Communication is one of the most important aspects of our lives. Here we heavily entrust tech to give us a helping hand. With the Internet becoming mainstream in the nineties we over time by 2019 gained the ability to reach more than half of the Earth’s population at will. What if this abruptly snatched away from us too? Considering that even the most primitive way of long-range communication like mail is heavily reliant on technology these days. With software helping mailman to keep track who deliver letters and packages to. Calamity like massive blackout would take this power away. Suddenly you are only able to communicate with people in your immediate vicinity. The thought of not being able to reach loved ones, if they are on the other side of the country is frankly chilling. But the trouble doesn’t end there either.
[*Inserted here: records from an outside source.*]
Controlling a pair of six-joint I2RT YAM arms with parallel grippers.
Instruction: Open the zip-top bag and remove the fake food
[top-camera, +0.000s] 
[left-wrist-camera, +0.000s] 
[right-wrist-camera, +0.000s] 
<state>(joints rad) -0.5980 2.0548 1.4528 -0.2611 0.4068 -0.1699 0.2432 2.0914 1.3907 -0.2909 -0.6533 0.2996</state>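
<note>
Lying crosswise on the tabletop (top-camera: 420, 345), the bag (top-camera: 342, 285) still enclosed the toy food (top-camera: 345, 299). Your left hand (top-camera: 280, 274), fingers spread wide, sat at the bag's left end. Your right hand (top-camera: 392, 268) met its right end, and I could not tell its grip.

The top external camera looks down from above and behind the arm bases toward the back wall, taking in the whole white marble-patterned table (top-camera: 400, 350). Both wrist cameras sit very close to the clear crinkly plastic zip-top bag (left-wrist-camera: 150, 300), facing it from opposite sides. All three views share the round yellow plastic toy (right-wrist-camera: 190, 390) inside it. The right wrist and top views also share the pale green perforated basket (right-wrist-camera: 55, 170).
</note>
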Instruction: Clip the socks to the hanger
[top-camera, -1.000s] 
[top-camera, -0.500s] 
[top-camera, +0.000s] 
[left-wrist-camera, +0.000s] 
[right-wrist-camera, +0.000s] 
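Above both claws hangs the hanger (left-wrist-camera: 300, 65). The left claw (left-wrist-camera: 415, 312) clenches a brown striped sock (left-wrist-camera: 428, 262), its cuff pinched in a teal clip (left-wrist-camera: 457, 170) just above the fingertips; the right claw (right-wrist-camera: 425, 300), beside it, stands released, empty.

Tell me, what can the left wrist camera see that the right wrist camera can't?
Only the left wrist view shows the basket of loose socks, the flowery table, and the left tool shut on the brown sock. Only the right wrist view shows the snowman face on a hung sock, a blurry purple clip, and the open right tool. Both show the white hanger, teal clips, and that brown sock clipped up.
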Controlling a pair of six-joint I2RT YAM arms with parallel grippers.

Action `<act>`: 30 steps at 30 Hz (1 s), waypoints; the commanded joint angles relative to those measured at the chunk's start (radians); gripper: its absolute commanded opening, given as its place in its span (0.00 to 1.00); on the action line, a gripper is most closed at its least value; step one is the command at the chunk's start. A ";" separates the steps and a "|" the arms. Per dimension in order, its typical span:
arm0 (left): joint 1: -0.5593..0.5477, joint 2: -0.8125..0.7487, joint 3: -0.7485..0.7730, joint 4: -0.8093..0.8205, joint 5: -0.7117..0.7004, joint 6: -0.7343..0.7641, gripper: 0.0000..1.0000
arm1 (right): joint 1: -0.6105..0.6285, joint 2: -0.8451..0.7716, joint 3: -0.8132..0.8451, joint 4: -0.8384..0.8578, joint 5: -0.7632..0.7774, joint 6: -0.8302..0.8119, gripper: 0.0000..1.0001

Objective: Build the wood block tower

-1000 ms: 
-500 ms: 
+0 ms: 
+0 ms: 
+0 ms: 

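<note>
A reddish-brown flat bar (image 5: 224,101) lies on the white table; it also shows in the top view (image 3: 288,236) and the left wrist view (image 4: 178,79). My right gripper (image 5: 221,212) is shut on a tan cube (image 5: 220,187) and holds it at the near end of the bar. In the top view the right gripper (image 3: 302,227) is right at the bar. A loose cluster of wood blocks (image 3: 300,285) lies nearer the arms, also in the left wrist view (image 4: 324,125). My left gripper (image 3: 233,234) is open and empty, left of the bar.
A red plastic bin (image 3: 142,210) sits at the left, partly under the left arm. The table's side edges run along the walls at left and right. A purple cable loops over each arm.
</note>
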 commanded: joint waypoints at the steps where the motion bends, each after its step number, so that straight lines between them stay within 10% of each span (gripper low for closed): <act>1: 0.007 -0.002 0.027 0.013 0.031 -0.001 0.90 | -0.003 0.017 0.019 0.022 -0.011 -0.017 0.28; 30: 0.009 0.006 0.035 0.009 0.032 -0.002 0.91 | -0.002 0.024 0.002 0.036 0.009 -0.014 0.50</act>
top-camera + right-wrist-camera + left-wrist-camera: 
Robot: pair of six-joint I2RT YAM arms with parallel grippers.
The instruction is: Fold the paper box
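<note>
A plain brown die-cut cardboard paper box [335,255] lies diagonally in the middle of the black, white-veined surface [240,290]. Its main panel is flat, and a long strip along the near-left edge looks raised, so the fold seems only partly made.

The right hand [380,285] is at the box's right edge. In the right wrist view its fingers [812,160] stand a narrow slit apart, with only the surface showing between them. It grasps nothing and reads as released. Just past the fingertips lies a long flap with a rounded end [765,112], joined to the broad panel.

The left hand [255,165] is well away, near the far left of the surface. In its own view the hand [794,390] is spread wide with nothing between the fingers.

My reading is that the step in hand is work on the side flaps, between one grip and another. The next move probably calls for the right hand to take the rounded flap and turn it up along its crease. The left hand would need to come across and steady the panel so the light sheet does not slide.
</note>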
As we mentioned, in our recent m-commerce article people are steadily switching to online shopping. With as many as 57% prefer online shopping to conventional brick and mortar stores. That, in turn, led us to start rapidly becoming a cashless society. Nowadays, even in most rural areas, you can pay with a credit card. People’s money is now ones and zeros. Completely intangible. Now if something were to happen to this system and it’s all taken away. Folks wouldn’t be able to purchase even the most basic goods. Unfortunately, we know what happens when people suddenly unable to access their hard-earned cash. There will be riots on the streets. A mob of people destroying everything in its wake.
These alarming scenarios might seem far fetched to you. But countries like Russia and China are actively building EMP weapons for what they call “Blackout war”. And while big countries going to war with one another is thankfully a less likely scenario, the threat of Cyberattacks is very real.
“A cyberattack is any type of offensive maneuver that targets computer information systems, infrastructures, computer networks, or personal computer devices. An attacker is a person or process that attempts to access data, functions or other restricted areas of the system without authorization, potentially with malicious intent.”
To understand how devastating a cyberattack could be, we have to go back in time a bit. Four years ago, on December 2015, Ukraine’s electrical grid sustained a massive Cyberattack. Attackers managed to hack three energy companies, briefly shutting down power generation in three different regions of the country. Unsurprisingly, that led to massive power outages. Leaving nearly 250,000 people without electricity in the middle of the winter. Hackers used social engineering to gain access to critical systems. Ukrainian authorities believe that the attack was meant to cause an explosion by disabling the electrical grid’s safety systems. While cyberattacks on sovereign states are less common, they are quite more frequent as far as business organizations are concerned. Cybercrime is on the rise.
These stats are courtesy from guys over at sslstore.com. In 2019, Cybercrime shows no signs of slowing down. This is not at all shocking considering that cybercrime economy gets estimated $1.5 trillion a year in profits. That’s with a capital T. No wonder, per Accenture’s global survey, security breaches increased in five years by 67%. Which costs organizations on average 13 million per year. Put together damages totaling at whopping $6 trillion annually. The fastest-growing type of cybercrime is by far and away is ransomware.
As the name suggests ransomware’s purpose to hold a person’s or organization’s, data hostage. The malware encrypts the victim’s files and then gives the person limited time to come up with the ransom, which then is paid via cryptocurrency. If the payment is not received in a given timeframe the data then is lost forever. The damage from such malware is said to reach $20 billion globally. What is more troubling ransomware almost made possible the above-mentioned effects from a cataclysmic electronic blackout. They were actually about to happen on a global scale if it wasn’t for two Brits saving the world in silence.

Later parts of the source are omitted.